[Environment]
Jetpack 3.3, shipped with CUDA and CUDNN
Python 3.5.2
Tensorflow 1.9.0, installed via:
pip3 install --extra-index-url https://developer.download.nvidia.com/compute/redist/jp33 tensorflow-gpu
I tried to run my semantic segmentation network on TX2, but met an unexpected error.

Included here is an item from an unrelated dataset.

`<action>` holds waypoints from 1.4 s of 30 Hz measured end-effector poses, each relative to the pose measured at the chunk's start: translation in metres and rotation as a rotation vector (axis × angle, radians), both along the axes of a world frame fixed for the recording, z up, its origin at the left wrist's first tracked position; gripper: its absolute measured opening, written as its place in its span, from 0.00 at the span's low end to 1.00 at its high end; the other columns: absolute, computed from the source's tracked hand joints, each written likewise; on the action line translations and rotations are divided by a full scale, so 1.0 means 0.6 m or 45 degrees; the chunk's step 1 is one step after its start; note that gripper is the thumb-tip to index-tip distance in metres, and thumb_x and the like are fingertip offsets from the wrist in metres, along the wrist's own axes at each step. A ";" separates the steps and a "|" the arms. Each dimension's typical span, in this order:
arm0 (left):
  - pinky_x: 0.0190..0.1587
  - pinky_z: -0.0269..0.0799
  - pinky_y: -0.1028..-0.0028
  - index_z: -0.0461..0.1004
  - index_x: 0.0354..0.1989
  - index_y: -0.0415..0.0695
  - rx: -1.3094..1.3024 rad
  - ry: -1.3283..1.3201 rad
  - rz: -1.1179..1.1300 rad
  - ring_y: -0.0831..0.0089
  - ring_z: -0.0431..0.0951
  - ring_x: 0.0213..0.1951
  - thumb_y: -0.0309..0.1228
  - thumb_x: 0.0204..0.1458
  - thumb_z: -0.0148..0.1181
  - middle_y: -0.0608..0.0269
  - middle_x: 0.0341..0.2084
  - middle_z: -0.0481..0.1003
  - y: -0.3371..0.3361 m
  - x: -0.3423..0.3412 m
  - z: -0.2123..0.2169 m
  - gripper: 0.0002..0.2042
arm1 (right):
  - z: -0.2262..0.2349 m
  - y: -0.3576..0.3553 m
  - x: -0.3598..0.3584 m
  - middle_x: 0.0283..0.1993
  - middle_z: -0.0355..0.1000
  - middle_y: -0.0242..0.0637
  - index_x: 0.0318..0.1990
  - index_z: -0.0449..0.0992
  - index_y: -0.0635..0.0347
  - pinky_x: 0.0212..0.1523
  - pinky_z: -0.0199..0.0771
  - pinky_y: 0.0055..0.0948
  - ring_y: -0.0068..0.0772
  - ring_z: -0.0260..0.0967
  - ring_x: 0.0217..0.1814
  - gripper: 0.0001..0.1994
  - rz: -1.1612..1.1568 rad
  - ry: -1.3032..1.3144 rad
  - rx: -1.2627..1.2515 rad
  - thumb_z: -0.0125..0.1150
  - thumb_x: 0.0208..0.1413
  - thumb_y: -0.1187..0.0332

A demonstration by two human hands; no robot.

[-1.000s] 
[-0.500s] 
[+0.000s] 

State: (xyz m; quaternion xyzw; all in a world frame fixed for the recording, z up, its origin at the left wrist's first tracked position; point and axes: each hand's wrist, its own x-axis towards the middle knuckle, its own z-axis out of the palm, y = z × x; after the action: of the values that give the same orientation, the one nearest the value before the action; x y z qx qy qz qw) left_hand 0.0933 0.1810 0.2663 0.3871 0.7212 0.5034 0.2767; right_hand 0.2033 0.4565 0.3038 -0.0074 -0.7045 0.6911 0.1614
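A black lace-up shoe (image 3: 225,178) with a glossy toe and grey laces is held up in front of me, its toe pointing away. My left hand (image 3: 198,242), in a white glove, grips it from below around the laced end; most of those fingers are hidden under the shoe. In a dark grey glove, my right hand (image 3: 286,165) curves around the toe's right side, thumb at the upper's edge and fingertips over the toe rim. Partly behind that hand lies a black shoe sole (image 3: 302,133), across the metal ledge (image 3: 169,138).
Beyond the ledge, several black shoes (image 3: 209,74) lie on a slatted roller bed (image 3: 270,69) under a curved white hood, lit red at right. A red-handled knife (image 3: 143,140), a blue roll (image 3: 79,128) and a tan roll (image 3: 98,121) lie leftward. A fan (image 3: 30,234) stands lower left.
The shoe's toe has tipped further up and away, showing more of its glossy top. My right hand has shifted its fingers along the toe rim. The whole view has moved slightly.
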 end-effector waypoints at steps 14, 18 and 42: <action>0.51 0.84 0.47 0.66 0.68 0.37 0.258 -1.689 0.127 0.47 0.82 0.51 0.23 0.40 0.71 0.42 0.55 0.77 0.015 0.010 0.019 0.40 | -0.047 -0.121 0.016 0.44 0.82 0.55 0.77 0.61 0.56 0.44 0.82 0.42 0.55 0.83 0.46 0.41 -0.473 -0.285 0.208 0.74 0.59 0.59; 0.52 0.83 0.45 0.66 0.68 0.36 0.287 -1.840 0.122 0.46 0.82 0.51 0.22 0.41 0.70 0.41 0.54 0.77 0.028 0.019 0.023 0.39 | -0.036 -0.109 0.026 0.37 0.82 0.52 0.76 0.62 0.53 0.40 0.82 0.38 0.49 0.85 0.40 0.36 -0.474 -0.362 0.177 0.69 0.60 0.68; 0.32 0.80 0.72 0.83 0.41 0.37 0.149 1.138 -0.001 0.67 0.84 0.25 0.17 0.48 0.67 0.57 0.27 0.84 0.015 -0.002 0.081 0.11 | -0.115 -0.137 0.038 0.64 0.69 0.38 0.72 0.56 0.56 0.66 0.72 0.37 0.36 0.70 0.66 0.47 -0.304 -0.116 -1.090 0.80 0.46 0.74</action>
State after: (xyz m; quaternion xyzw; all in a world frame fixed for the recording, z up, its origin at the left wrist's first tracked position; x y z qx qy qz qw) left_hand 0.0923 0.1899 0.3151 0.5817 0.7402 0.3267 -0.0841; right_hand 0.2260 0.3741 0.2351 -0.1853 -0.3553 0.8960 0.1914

Using only CPU, the segmentation result is correct:
https://image.ibb.co/mi0EnA/cpu-capture.png
Using GPU, the result is:
https://image.ibb.co/f1adfV/gpu-capture.png
By tracking the internal tensors in the model, I found that the CPU and GPU results differs from the SpaceToBatchND operation, below is part of the operations in my tf model, and the result begins to be false since the line 24:
fres9/conv_a_1x3/Relu
fres9/conv_b_3x1/weights/Initializer/random_uniform/shape
fres9/conv_b_3x1/weights/Initializer/random_uniform/min
fres9/conv_b_3x1/weights/Initializer/random_uniform/max
fres9/conv_b_3x1/weights/Initializer/random_uniform/RandomUniform
fres9/conv_b_3x1/weights/Initializer/random_uniform/sub
fres9/conv_b_3x1/weights/Initializer/random_uniform/mul
fres9/conv_b_3x1/weights/Initializer/random_uniform
fres9/conv_b_3x1/weights
fres9/conv_b_3x1/weights/Assign
fres9/conv_b_3x1/weights/read
fres9/conv_b_3x1/biases/Initializer/zeros
fres9/conv_b_3x1/biases
fres9/conv_b_3x1/biases/Assign
fres9/conv_b_3x1/biases/read
fres9/conv_b_3x1/dilation_rate
fres9/conv_b_3x1/filter_shape
fres9/conv_b_3x1/stack
fres9/conv_b_3x1/required_space_to_batch_paddings/input_shape
fres9/conv_b_3x1/required_space_to_batch_paddings/paddings
fres9/conv_b_3x1/required_space_to_batch_paddings/crops
fres9/conv_b_3x1/SpaceToBatchND/block_shape
fres9/conv_b_3x1/SpaceToBatchND/paddings
fres9/conv_b_3x1/SpaceToBatchND # GPU result is wrong here
fres9/conv_b_3x1/Conv2D
fres9/conv_b_3x1/BatchToSpaceND/block_shape
fres9/conv_b_3x1/BatchToSpaceND/crops
fres9/conv_b_3x1/BatchToSpaceND
fres9/conv_b_3x1/BiasAdd
fres9/conv_b_3x1/Relu
You could see the difference (left: CPU; right: GPU):
https://image.ibb.co/hLbOEq/diff801.png
If you would kindly reproduce this problem, code can be found at https://drive.google.com/file/d/1GqaKeqX49dr0NWy6dKpa66uwyFot7OEJ/view?usp=sharing, simply run
python3 cpu-main.py
and
python3 gpu-main.py
to see the difference.
Thank you!
See also https://devtalk.nvidia.com/default/topic/1037898/tensorflow-batch_to_space_nd-not-working-for-large-channel-sizes-on-tx2/, but in that post, it is because the dimensions are large (shape=(4, 35, 35, 543)), while in my situation, the shape is shape=(4, 36, 60, 128).
Your staff mentioned Nvidia will solve this problem, but how long will it take to get it work?